Impulsores y figuras clave en España
Además de José Ortega y Gasset, considerado un precursor en nuestro país por su defensa de la deshumanización del arte, destacan otros autores:
- Rafael Cansinos Assens: Colaboró en la revista Prometeo y evolucionó desde el modernismo hacia la vanguardia, convirtiéndose en uno de los grandes representantes del ultraísmo. Destacan obras como Los temas literarios y su interpretación o La nueva literatura.
- Ramón Gómez de la Serna: Director de la revista Prometeo y participante de las tertulias del café Pombo. En su obra literaria destacan sus novelas (como Senos y El novelista) y sus greguerías, juegos lingüísticos y conceptuales que apelan a la inteligencia y el humor del lector.

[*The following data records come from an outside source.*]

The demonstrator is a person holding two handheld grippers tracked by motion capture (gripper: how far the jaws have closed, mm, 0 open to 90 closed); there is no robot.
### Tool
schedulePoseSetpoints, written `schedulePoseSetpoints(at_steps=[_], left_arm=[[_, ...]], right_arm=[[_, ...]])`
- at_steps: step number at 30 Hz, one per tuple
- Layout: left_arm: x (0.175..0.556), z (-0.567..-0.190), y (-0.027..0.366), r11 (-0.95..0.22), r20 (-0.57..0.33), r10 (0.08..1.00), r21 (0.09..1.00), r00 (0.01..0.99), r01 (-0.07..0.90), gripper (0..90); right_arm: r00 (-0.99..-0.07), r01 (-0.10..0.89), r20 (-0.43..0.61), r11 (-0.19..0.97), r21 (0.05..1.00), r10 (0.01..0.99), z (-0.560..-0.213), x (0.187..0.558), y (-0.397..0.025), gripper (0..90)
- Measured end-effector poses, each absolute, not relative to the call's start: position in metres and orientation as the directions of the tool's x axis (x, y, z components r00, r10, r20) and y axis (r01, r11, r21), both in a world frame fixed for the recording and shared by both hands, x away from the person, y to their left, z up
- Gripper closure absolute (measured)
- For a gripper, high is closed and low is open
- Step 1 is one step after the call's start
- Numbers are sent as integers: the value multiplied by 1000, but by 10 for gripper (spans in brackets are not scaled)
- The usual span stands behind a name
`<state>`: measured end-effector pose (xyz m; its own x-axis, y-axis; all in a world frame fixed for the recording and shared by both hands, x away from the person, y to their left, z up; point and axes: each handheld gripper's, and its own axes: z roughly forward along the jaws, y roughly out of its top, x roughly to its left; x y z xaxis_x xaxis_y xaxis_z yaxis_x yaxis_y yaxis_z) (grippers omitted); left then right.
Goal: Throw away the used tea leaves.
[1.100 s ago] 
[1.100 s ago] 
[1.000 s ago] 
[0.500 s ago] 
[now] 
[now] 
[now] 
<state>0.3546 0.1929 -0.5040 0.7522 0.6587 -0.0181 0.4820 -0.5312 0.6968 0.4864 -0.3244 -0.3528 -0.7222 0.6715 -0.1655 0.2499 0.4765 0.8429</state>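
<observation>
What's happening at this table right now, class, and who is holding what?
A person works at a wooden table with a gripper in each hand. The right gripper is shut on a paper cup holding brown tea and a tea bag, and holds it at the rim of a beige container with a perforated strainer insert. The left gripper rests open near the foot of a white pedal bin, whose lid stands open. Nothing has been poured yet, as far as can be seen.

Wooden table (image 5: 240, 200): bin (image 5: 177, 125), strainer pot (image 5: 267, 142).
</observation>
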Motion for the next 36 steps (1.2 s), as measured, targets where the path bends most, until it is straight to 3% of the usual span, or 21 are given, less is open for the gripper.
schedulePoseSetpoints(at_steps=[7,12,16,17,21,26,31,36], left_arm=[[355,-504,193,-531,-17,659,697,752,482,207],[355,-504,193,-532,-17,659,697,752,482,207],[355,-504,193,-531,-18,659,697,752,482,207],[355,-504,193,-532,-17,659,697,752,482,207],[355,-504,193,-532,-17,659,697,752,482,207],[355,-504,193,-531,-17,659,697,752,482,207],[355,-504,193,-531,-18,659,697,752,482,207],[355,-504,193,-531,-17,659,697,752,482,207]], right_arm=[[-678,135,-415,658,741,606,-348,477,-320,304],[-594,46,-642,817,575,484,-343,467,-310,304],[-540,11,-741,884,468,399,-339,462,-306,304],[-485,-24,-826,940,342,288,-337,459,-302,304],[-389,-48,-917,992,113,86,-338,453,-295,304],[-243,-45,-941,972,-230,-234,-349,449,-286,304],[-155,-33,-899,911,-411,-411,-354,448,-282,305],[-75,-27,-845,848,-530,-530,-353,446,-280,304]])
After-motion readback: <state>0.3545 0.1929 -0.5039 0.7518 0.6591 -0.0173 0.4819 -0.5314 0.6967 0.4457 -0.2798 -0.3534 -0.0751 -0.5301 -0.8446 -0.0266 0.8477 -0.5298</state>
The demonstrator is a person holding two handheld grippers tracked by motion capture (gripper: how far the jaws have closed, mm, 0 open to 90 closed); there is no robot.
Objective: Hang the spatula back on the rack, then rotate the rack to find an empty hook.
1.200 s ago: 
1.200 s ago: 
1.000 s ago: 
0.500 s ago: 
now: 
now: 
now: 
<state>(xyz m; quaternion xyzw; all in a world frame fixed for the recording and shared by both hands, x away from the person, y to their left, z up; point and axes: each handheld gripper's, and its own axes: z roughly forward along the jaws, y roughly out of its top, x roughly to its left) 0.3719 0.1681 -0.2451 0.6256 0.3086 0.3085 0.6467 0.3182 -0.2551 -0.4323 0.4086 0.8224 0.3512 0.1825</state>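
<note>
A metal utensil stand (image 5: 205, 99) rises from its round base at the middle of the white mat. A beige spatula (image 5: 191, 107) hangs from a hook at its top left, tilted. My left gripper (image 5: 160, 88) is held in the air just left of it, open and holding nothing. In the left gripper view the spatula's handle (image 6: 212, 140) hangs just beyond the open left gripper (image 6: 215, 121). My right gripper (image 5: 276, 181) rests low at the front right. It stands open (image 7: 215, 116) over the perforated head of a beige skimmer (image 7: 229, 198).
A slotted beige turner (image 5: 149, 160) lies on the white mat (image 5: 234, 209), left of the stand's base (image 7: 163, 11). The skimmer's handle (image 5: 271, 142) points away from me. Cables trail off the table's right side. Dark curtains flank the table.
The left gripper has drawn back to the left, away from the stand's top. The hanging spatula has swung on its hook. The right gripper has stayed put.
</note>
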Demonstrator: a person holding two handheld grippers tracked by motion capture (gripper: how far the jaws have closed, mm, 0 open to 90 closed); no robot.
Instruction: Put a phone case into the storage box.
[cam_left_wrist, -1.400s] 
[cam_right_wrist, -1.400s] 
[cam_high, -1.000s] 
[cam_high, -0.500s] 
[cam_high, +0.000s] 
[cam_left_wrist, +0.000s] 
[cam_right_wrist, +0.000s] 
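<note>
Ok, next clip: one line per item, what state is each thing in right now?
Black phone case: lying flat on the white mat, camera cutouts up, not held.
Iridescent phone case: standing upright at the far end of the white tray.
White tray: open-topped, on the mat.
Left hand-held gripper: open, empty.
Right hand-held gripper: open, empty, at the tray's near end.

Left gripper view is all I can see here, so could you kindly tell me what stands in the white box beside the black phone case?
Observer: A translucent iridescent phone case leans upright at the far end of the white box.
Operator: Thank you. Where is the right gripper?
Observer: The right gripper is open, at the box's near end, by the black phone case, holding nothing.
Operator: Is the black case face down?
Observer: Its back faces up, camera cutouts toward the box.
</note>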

El desarrollo de las vanguardias en la poesía española
El Ultraísmo
La llegada de las vanguardias a la poesía española dio lugar al ultraísmo, un movimiento sincrético en el que se fundieron rasgos del cubismo, futurismo y dadaísmo. En él destacaron Guillermo de la Torre, Pedro Garfias y Jorge Luis Borges. Fue difundido a través de las revistas Ultra o Grecia.
El Creacionismo
La llegada a España en 1918 del escritor hispanoamericano Vicente Huidobro trajo consigo el comienzo del creacionismo. Esta corriente aspira a crear una realidad propia dentro del texto, convirtiendo la poesía en una realidad autónoma. El poeta se convierte en un dios que crea a través de la palabra. Los autores más destacados son Gerardo Diego (con obras como Imagen o Manual de espumas) y Juan Larrea (con Rendición de espíritu).